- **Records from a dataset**
----------

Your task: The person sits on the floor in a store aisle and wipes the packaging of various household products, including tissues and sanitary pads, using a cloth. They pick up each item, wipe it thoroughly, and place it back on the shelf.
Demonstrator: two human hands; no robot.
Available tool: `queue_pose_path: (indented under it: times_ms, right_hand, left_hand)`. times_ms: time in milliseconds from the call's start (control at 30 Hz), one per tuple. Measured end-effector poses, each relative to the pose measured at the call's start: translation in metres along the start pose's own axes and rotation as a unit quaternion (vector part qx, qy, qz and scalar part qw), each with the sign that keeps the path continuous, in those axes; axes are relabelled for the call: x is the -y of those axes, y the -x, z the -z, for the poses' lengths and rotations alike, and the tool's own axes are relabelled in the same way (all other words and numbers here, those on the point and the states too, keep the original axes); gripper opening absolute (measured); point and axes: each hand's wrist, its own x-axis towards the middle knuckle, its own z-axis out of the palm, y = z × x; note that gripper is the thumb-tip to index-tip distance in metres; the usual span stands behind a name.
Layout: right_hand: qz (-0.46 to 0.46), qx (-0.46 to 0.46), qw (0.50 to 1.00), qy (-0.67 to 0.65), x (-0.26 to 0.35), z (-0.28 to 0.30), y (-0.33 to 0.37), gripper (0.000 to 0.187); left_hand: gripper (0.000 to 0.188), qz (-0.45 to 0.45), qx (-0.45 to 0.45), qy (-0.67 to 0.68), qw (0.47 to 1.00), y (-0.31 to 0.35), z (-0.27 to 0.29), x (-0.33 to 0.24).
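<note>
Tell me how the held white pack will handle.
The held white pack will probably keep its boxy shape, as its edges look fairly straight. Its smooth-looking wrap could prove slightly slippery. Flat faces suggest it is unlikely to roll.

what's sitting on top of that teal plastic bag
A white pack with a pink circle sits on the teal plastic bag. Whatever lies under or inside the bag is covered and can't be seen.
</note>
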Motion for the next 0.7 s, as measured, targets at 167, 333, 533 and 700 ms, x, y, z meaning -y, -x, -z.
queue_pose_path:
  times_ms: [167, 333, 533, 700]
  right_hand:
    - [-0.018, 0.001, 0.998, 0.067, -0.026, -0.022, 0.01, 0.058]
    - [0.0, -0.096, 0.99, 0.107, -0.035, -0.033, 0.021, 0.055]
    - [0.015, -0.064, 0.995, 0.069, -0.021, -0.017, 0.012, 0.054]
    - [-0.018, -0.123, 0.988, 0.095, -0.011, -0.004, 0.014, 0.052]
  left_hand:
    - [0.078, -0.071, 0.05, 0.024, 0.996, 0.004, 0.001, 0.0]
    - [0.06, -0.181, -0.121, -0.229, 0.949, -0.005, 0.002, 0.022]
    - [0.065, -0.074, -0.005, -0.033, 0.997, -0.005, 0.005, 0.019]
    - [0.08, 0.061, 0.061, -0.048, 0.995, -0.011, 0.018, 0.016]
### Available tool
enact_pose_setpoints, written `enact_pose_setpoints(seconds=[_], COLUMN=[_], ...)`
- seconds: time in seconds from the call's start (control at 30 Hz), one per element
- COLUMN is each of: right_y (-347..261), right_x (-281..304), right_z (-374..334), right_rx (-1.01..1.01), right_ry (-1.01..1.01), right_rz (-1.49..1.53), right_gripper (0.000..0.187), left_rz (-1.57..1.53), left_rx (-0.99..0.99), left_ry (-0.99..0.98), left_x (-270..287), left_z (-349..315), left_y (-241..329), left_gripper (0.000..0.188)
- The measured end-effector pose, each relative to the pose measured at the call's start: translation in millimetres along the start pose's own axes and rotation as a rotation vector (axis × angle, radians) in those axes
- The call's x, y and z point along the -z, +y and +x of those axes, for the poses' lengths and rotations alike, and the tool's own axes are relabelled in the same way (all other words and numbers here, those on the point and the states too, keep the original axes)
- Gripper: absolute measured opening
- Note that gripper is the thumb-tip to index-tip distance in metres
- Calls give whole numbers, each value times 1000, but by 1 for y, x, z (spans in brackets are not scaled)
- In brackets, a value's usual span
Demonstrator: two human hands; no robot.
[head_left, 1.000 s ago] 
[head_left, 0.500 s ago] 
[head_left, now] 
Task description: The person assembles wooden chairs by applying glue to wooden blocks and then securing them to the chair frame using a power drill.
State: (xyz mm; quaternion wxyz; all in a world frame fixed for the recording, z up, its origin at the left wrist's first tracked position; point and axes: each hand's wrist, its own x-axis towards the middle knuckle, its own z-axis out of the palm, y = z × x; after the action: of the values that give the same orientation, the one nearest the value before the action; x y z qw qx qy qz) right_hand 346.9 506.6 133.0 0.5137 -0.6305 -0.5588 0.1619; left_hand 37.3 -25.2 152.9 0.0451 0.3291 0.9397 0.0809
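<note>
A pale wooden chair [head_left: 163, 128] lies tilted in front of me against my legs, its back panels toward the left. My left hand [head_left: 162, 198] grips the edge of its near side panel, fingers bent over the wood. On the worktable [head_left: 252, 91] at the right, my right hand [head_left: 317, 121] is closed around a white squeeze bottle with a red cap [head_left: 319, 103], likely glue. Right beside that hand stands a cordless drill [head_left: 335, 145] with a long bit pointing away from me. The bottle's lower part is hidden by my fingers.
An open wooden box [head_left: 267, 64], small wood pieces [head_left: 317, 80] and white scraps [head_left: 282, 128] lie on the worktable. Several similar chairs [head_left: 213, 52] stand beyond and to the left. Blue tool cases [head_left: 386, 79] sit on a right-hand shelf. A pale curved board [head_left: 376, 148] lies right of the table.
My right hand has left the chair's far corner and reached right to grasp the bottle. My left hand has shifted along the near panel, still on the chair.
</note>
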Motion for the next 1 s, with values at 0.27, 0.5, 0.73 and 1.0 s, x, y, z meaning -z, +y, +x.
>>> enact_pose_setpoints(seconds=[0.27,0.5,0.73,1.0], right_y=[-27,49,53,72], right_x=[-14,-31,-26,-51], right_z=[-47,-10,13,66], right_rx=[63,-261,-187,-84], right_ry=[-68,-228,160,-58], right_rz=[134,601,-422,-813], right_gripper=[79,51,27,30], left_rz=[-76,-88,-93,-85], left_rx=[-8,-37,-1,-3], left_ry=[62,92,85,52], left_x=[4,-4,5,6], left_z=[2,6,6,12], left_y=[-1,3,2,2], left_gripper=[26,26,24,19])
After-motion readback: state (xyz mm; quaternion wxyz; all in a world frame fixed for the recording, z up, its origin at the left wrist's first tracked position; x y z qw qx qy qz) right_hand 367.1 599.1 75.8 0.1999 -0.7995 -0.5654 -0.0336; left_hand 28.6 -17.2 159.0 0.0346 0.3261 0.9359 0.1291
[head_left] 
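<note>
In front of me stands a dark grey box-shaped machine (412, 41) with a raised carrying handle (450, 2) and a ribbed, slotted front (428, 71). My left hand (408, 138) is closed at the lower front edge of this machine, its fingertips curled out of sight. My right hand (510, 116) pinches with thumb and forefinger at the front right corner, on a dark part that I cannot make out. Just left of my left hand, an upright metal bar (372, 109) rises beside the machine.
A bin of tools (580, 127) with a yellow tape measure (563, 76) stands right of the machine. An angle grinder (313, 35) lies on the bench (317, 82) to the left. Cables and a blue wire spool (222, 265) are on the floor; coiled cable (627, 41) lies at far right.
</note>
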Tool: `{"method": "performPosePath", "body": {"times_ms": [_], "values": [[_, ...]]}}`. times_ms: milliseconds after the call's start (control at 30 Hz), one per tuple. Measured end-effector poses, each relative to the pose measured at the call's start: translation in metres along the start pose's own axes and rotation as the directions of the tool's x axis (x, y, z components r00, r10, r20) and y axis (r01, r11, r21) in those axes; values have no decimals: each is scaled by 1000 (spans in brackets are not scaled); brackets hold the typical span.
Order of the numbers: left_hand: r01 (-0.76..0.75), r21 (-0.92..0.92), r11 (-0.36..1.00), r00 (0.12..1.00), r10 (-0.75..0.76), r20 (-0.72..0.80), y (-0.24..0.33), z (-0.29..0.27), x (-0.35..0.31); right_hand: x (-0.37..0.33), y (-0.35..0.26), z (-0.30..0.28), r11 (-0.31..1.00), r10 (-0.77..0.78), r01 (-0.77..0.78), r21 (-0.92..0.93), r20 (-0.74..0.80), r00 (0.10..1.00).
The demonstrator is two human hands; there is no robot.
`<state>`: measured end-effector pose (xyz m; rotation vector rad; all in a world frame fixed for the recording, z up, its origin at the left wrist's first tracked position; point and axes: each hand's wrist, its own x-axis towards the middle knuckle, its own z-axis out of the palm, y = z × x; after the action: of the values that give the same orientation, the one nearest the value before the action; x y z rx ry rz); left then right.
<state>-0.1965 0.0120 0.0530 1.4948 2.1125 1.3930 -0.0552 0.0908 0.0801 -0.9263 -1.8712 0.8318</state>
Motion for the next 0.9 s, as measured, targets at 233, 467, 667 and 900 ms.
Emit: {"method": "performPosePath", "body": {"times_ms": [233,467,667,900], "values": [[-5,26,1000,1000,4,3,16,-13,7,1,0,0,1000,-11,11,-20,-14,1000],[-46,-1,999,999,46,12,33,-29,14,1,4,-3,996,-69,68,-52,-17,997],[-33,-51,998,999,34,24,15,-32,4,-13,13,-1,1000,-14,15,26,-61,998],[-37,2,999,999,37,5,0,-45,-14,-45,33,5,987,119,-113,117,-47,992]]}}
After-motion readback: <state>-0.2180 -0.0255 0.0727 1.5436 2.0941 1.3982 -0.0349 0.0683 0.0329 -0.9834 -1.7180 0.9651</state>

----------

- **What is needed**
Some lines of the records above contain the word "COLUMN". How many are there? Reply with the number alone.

- **Finished exercise**
2